Montpellier Akdeniz Filmleri Festivali'nde Köprüdekiler ve Şavaklar yarışırken, Yeni Türk Sineması'nın önemli örnekleri de yer alıyor.
Fransa'nın şahane güney kenti Montpellier'de bugünlerde Türk sineması rüzgârı esiyor.
23 Ekim'de başlayan 31. Montpellier Akdeniz Filmleri Festivali'nin 12 filmlik uzun metraj yarışmasında yer alan Aslı Özge, Köprüdekiler ile Altın Antigone Ödülü'ne aday. 1 Kasım'a dek sürecek festivalin jürisinde İstanbul Film Festivali Direktörü Azize Tan da var. Kâzim Öz'ün Şavaklar filmiyse belgesel dalında yarışıyor. Festival, İtalya'dan Mısır'a uzanan geniş Akdeniz haritasından gelen, uzunu ve kısası yaklaşık 250 filmlik dev programıyla da dikkat çekiyor. Fransa'daki Türk Mevsimi etkinlikleri çerçevesinde festivalde özel bir bölüm ayrılan Türk sineması ise dörtbaşı mamur bir programla burada.
Mütevazı yönetmenler
Türk Sinemasında Rönesans' başlıklı bölümde 90'ların ortasından itibaren çektikleri filmlerle Yeni Türk Sineması olgusunu oluşturan Reha Erdem, Nuri Bilge Ceylan, Derviş Zaim, Tayfun Pirselimoğlu, Yeşim Ustaoğlu, Semih Kaplanoğlu ve Zeki Demirkubuz'un filmleri gösteriliyor.

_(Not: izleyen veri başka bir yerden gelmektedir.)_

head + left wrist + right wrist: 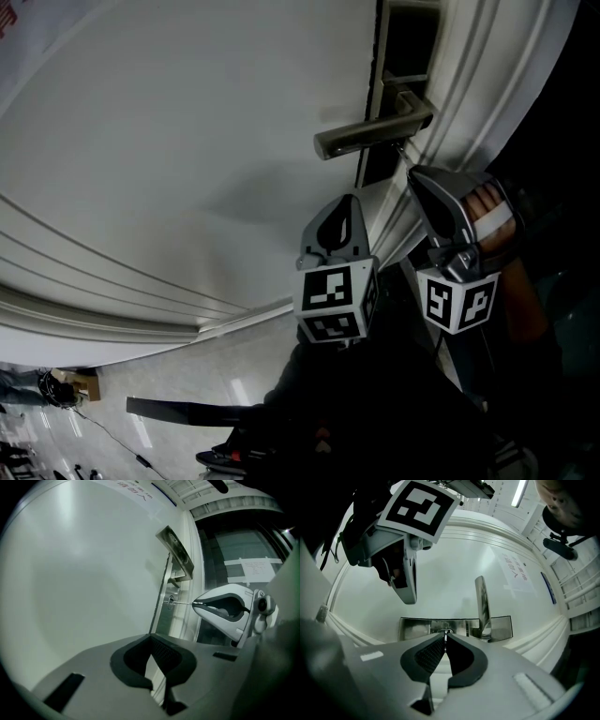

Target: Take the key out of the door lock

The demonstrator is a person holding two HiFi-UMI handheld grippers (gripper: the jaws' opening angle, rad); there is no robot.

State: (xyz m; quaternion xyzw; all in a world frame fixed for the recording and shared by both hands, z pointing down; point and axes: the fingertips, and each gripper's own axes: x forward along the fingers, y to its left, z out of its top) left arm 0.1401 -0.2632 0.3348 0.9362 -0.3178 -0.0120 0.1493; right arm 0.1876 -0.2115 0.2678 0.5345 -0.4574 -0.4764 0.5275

İkinci kuşak yönetmenlerden Selim Evci'nin İki Çizgi, Hakkı Kurtuluş ve Melik Saraçoğlu'nun yönettiği Orada ve Mehmet Bahadır Er ile Marina Gorbach'ın yönetmen koltuğunda oturduğu Kara Köpekler Havlarken de festival programında. Önceki gün yapılan panelde bir araya gelen ve sinemamızın son dönem çıkışının 'sorumluları' olarak söz alan yönetmenlerimiz ise mütevazı ve temkinli konuştu. Elbette Türk sinemasının yenilenişi üzerine farklı görüşler vardı ve sinemamızın geldiği nokta hakkında epey ipucu barındırıyordu. Derviş Zaim 'ne pespembe, ne de karanlık' bir tablo çizerken, Reha Erdem dört yönetmen arasında en iyimser olandı. Tayfun Pirselimoğlu bugünü daha iyi anlayabilmek için 10 yıl beklemek gerektiğini ve sinemamızın bir geçis sürecinde olduğunu ifade etti. Grubun en genç yönetmeni Hakkı Kurtulus ise Türk yönetmen sinemasının geleceğini ortak yapımlarda gördüğünü söyledi. Ara Güler'in siyah beyaz fotoğraflarından oluşan serginin açılışından sonra kaynaşan sinemacılarımız icin Montpellier güzel dostlukların başlangıcı da oldu böylece. İlk kez burada tanışan Erdem ve Pirselimoğlu sohbeti hayli ilerletti. Tabutta Rövaşata ile 1997'de ilk kez burada aldığı ödüllerle uluslararası çıkışını yapan Derviş Zaim için festivalin önemi büyük. Festivale beşinci kez konuk olan Zaim'in yanısıra Pirselimoğlu da festivalin gediklilerinden.
Sinemamızın yükselişini yakından takip eden, Cannes'dan da önce keşfeden festival direktörü Jean-François Bourgeot'nun, "Türk arkadaşlar gibisi yok" sözleri Türk sinemasına verdiği önemi gözler önüne seriyor.